**AIM OF THE EXERCISE**
Copy out the entries below exactly as they stand, but only from the line containing "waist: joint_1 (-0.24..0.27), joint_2" through the line containing "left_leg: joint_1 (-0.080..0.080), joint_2".

**MATERIAL TO PROCESS**
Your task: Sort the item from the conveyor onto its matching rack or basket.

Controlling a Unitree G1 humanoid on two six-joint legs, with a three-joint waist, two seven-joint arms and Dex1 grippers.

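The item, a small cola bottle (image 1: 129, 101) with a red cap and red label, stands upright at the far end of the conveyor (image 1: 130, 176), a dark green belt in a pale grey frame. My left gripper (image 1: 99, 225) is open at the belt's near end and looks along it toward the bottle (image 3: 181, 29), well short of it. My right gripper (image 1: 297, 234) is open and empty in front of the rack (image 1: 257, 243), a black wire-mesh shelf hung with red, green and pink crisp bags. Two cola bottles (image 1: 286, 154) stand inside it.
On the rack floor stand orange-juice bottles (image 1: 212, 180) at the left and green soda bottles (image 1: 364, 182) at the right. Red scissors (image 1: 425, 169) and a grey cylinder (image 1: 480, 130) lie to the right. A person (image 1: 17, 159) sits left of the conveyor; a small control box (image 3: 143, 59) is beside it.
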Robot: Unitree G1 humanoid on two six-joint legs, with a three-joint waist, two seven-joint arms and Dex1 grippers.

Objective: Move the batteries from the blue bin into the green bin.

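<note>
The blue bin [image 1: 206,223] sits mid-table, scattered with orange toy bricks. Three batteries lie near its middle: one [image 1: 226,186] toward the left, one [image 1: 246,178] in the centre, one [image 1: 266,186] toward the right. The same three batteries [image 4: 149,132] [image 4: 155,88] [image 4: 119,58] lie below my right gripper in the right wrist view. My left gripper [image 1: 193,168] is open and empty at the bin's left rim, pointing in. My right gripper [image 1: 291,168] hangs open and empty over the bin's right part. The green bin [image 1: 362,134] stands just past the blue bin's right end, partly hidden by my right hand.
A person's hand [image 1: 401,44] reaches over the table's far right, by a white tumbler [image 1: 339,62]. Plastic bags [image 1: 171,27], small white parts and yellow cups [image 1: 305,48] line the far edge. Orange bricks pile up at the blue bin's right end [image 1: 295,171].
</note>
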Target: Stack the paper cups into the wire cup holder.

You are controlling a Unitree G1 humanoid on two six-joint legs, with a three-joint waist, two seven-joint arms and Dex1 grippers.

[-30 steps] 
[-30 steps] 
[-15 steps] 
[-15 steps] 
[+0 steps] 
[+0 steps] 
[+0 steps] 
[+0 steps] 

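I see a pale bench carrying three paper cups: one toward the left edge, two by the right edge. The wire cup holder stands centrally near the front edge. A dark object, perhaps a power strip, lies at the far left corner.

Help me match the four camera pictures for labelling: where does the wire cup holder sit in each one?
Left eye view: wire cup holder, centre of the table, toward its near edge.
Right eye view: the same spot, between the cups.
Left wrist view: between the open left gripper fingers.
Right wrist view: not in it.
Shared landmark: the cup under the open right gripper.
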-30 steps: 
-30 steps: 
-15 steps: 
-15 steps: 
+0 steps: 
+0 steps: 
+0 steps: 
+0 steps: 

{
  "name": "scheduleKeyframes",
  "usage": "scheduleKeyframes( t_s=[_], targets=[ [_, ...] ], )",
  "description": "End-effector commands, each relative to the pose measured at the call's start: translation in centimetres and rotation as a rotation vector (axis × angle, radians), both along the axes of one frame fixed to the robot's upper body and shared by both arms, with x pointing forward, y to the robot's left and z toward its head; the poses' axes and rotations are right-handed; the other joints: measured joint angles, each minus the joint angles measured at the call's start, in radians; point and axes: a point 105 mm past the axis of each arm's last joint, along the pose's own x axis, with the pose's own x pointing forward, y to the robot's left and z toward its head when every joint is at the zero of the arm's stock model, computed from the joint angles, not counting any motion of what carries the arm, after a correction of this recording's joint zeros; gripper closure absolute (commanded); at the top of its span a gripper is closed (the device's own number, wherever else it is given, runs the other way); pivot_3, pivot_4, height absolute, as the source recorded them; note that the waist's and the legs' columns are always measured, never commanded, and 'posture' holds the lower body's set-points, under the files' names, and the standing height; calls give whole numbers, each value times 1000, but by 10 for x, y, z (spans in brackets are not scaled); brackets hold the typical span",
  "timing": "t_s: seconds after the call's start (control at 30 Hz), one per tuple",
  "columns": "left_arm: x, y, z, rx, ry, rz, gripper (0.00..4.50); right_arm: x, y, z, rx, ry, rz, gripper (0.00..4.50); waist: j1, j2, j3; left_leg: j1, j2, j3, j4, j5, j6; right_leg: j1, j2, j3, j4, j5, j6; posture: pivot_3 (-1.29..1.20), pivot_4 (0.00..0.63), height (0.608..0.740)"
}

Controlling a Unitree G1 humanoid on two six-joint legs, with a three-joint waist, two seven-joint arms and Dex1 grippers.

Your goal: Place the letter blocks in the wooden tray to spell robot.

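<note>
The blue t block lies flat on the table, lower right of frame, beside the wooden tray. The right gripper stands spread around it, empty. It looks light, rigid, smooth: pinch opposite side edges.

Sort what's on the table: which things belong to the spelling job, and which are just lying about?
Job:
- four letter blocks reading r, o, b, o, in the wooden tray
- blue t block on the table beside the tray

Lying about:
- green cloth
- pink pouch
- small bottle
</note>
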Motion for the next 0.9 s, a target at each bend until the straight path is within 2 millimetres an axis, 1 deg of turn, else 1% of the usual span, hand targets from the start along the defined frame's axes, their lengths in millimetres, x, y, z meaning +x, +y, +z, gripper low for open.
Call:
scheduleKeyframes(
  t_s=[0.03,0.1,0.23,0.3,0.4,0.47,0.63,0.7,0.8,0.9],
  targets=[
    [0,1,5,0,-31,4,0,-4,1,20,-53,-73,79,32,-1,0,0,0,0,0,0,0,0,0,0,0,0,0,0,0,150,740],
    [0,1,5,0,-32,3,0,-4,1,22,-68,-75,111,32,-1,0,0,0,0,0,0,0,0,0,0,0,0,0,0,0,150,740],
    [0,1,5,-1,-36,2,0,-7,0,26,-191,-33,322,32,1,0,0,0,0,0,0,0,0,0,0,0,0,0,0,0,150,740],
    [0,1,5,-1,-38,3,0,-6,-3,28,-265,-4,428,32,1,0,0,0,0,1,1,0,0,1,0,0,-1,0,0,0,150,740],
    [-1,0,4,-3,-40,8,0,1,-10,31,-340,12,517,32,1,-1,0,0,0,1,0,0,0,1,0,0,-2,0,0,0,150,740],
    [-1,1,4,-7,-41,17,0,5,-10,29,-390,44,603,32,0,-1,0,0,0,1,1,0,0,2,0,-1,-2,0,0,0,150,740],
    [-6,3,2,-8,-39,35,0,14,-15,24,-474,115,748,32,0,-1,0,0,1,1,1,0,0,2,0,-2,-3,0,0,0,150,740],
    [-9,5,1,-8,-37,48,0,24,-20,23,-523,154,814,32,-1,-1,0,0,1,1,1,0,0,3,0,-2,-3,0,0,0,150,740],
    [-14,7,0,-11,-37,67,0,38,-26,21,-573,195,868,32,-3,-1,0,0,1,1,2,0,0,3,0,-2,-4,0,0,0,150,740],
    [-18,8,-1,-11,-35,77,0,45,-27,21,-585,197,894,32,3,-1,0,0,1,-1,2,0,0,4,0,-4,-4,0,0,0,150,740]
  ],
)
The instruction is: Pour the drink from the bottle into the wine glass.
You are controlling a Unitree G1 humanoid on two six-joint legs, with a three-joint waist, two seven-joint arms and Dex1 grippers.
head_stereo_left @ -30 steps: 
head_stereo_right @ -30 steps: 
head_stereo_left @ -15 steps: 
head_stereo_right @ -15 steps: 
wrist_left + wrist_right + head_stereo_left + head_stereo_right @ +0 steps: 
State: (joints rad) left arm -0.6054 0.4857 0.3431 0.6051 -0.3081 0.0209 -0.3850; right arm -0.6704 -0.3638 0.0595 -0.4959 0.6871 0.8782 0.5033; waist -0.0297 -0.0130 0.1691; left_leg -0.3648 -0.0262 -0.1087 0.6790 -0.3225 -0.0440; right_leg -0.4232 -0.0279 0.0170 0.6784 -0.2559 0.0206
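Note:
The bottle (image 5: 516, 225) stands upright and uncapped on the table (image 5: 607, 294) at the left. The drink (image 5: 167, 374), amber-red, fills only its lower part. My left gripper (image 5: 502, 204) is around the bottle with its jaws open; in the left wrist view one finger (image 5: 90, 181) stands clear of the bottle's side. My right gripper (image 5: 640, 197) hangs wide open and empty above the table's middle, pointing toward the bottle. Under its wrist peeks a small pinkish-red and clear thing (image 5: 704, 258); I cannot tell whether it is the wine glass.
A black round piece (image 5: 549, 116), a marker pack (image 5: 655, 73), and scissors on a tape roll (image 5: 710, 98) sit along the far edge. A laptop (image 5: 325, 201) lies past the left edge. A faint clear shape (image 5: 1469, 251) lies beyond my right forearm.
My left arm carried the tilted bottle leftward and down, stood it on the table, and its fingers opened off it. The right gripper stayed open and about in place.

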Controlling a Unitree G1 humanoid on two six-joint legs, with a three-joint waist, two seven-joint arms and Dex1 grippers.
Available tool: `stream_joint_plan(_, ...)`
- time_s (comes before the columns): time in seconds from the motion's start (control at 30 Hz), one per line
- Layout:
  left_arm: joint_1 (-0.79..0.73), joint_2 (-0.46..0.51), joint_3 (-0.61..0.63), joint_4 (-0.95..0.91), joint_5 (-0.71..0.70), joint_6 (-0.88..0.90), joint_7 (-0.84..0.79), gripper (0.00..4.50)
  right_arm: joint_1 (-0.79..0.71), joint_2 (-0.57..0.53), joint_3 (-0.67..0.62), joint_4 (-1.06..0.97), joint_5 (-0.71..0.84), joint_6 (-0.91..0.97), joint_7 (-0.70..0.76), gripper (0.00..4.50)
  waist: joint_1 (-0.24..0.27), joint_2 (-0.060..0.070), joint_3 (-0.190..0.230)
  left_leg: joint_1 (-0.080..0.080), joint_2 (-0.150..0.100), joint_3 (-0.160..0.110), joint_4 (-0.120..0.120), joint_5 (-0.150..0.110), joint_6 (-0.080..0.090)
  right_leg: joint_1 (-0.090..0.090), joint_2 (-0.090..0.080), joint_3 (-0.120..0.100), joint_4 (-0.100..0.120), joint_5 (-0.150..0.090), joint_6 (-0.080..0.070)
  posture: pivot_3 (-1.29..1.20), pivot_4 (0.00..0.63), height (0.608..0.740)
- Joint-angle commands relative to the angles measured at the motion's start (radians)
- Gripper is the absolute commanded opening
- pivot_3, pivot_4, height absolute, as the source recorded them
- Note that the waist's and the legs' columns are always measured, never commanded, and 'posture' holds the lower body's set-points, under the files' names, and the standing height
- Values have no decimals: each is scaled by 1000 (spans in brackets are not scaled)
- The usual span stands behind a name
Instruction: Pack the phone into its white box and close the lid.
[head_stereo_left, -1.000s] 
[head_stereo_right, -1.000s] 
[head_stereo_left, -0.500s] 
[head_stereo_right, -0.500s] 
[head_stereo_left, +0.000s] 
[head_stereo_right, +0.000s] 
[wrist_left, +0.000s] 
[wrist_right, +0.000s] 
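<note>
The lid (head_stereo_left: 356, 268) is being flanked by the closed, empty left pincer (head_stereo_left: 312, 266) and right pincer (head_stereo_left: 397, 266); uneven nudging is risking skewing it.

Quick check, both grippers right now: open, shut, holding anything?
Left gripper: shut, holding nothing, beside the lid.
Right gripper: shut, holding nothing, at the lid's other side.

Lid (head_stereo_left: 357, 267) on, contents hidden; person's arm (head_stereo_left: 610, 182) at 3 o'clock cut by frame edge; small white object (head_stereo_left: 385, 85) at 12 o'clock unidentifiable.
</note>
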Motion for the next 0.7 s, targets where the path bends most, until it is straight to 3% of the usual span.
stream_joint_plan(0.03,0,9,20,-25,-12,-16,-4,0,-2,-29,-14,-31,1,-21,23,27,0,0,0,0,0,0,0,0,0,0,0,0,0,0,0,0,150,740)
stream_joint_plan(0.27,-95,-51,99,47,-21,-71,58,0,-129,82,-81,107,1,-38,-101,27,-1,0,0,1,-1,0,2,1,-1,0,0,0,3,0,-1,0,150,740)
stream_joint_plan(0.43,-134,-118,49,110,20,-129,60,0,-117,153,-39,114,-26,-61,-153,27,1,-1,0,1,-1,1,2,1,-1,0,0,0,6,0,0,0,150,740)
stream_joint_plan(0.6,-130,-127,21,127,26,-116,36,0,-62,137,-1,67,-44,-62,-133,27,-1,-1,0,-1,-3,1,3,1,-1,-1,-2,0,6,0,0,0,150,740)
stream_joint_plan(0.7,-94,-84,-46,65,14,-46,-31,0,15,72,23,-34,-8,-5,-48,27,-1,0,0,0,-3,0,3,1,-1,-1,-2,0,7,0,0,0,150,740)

**RESULT**
  waist: joint_1 (-0.24..0.27), joint_2 (-0.060..0.070), joint_3 (-0.190..0.230)
  left_leg: joint_1 (-0.080..0.080), joint_2 (-0.150..0.100), joint_3 (-0.160..0.110), joint_4 (-0.120..0.120), joint_5 (-0.150..0.110), joint_6 (-0.080..0.090)

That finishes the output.